「乾燥収縮」「焼き締まる」なんて言葉を耳にしたことはありませんか?
タイルやレンガなどの焼きものは、生地を乾燥・焼成させる工程で、大きなもので11〜13%くらいサイズが縮みます。
このようにタイルは収縮するため、焼成後の寸法精度に個体差が生まれます。
きれいな目地通りを実現するには、適切な目地幅を設定することが重要です。
実際の商品を例に、どのようにタイルの目地幅を決めているのか見ていきましょう。
大判床タイルの目地幅について
床タイルには、石材のような高級感とシャープさを演出したい場合に適している「レクティファイ商品」と、
焼き物の風合いやクラフト感を演出したい場合に適している「ノンレクティファイ商品」があります。
この2つの商品の例を挙げて、推奨目地幅について解説していきます。
◆推奨目地幅『3mm以上』=レクティファイ商品
【レクティファイ商品とは?】
レクティファイ商品は大形の輸入タイルならではの仕上げが施された商品です。
タイルを焼き上げた後、4辺を削って設計寸法に整える加工を「レクティファイド」 といいます。
タイルの側面をよく見ると削った痕が薄っすらと確認できます。
焼成後に寸法精度を高める仕上げを行うことで、3mm程度の細目地で施工することを可能にしています。
レクティファイ商品のタイル側面
■推奨目地幅『3mm以上』の商品
【BOOST MINERAL(ブーストミネラル)】
古代ローマ時代から研ぎ石にも使われてきたベルギーのアルデンヌストーンがモチーフ。

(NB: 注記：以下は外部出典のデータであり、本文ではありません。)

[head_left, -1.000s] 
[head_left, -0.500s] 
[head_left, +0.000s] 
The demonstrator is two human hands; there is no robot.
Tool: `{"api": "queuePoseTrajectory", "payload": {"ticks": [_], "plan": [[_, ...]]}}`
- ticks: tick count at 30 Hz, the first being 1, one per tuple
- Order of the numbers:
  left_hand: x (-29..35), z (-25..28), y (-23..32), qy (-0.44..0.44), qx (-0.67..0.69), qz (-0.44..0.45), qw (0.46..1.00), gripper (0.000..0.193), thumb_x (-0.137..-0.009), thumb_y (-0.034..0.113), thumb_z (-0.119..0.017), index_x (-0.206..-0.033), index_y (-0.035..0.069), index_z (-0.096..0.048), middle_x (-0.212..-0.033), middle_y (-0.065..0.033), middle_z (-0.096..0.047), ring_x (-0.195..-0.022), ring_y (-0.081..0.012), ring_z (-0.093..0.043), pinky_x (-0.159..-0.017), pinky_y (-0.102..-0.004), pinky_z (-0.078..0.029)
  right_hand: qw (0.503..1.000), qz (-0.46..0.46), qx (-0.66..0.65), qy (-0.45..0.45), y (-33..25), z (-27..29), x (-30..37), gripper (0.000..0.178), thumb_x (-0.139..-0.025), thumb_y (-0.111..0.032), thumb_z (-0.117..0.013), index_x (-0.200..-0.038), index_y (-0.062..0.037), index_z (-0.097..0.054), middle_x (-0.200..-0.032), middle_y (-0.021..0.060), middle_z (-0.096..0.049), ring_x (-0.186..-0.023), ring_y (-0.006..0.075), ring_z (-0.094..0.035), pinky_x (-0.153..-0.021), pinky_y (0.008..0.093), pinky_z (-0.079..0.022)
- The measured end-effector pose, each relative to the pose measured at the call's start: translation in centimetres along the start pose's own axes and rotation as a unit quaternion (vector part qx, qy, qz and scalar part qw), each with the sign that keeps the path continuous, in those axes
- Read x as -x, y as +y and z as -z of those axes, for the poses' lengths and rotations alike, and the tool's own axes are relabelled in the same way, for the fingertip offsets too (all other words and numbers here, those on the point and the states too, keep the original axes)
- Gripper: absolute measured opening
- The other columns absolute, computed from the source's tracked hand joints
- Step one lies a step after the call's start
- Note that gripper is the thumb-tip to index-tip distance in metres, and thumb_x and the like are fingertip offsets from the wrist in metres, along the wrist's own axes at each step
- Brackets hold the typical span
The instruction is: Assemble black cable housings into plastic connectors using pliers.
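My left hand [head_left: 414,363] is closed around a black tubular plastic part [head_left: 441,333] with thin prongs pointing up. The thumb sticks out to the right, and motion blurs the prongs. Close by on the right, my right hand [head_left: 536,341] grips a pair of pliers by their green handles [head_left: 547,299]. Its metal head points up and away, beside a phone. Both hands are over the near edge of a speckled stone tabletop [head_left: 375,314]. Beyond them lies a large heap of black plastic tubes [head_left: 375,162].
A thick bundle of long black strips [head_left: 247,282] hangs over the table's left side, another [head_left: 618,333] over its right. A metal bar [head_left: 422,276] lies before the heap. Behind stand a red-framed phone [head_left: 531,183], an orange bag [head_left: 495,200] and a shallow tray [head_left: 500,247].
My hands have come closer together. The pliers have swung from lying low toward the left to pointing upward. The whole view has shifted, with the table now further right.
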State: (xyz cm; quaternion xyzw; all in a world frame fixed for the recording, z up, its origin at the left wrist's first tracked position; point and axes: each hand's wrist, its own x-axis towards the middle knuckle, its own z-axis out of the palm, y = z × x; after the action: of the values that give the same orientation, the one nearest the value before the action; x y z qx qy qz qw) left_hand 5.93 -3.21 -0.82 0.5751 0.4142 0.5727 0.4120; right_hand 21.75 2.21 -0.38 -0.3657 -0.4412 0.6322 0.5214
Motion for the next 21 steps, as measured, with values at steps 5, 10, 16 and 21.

細目地により、リアルな石張りの雰囲気を可能にしました。
◆推奨目地幅『5mm~10mm以上』=ノンレクティファイ商品
【ノンレクティファイ商品とは?】
ノンレクティファイ商品はタイルを焼き上げたままが仕上がりの状態となります。
焼き物の風合いが感じられる一方で、焼き上げる過程での収縮の影響がそのままタイル寸法に反映されます。
目地通り良くきれいに張るためには、タイル寸法のバラツキに応じた広めの目地幅が必要です。
ノンレクティファイ商品のタイル側面
■推奨目地幅『5mm以上』の商品
【OLD COTTO(オールド コット)】
オールドコットは使い込まれたテラコッタ風のタイル。テラコッタの使い込まれた風合いを表現するために、エッジ部分は丸みを帯びています。